Yesterday, I went to a unisex salon for a grooming session. I was attended by a young stylist. I started to engage him in a conversation. I asked his name (Sohail) and the place from where he came from (Chandigarh). I asked him about how long he was in Bangalore, how did he end up here in Bangalore. He said how his uncle had come to Bangalore in search of work and he got him a job at this salon (owned by someone in Delhi). Apart from the salary he was drawing, he also had a paid accommodation provided by the salon.
Then he asked me about how I ended up here in Bangalore, how long have I been here and where do I stay. We shared a few laughs about how almost everyone we meet in Bangalore is not from here but is from somewhere else.
We then spoke about his dreams (he wants to save enough money to own a salon in his home town and travel the country). We then spoke about dreams in general. He offered me some tea, which I graciously accepted and enjoyed. While we were having this side conversation, he had finished my grooming session and it was time to part ways.
He asked me when would I be back and requested that I book an appointment beforehand and specifically ask for him by name to do my grooming. He also thanked me for taking interest in him and talking to him. He said that not many people take interest in people like him.
I came back home and did not think much of the conversation.
Of late, I have been thinking and reading a lot about customer experience. One thing that stood apart for me in my reading, especially after my experience at the salon was how one sided our conversations regarding customer experiences are.
We are only thinking about what can brands do to improve their customers experience with the brand. In doing this, we forget that in any given situation, there are two sets of people involved – the customer and the brand.
While all brands should definitely work towards improving the experience they provide to their customers, it is not the be all and end off customer experience. It is in their best interest to do so.

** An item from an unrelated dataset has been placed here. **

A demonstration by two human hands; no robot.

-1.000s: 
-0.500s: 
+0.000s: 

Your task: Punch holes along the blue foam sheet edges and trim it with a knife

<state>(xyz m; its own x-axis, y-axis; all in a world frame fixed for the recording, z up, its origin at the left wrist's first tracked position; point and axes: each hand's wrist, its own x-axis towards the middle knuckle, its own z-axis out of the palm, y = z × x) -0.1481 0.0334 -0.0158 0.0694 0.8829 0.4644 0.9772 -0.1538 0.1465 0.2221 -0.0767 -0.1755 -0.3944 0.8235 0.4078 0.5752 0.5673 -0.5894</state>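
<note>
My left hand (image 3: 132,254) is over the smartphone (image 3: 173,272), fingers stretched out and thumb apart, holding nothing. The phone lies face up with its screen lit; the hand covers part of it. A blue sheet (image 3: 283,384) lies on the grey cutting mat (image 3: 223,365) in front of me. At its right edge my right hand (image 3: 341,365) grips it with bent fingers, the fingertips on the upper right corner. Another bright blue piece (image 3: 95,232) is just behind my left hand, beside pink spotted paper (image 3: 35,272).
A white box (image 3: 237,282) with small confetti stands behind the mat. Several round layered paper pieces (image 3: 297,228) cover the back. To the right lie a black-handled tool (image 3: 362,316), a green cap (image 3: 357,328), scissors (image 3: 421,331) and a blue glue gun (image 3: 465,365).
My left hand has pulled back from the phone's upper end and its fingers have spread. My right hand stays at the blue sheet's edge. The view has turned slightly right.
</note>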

The question is what role do we play as customers or consumers in how we experience the engagement with the brands. Do we want to be passive and demanding that the brands go all out to improve our experience or can we do something that can improve our experience irrespective of what the brands are doing on this.
We as consumers can take it upon ourselves to have a great experience in every interaction we have with any given brand. We just need to understand that every experience is powered by humans (at least till now) and if we take a little bit of interest in them, they will take a lot more interest in us.
Some things that we all can do as customers to ensure that we have great experiences in our interactions with our favourite brands could be:
- Give respect: Treating people with respect (whether it is the stylist at a salon, a retail assistant in a mall or a customer service assistant in a call centre) has a direct impact on the interaction we have with them.
- Take Interest: Being genuinely interested in the people who are serving or interacting with us enables us to have a much richer interaction. All it takes is for us to ask some questions so we get to know them a little bit. For example, do we know the name of the person we are interacting with, where are they from, what are they doing here, what are their aspirations, etc.
- Smile: We will be surprised when we look at ourselves in any given interaction with brands. Most of us never smile when we are interacting with people (or brands). Just smiling increases our chance of having a good interaction.
When I sit down and think about all the time that I’ve had good experiences in the past, I can always trace it back to having had a good conversation with the people engaged with me. I remember having interesting conversations with air hostesses, cab drivers, retail assistants and clerks, bank tellers, call center employees, customer service representatives at service centers, receptionists and auto-mechanics.
Every single time I’ve had these conversations, I remember going back with a good experience.
Given that this the case, the question then is the following:
- Why are w(m)e not doing this more often?
- Why aren’t more of us doing this more often?
- Why aren’t brands encouraging this behaviour?”
I think it is time that we as consumers also take charge of our experiences.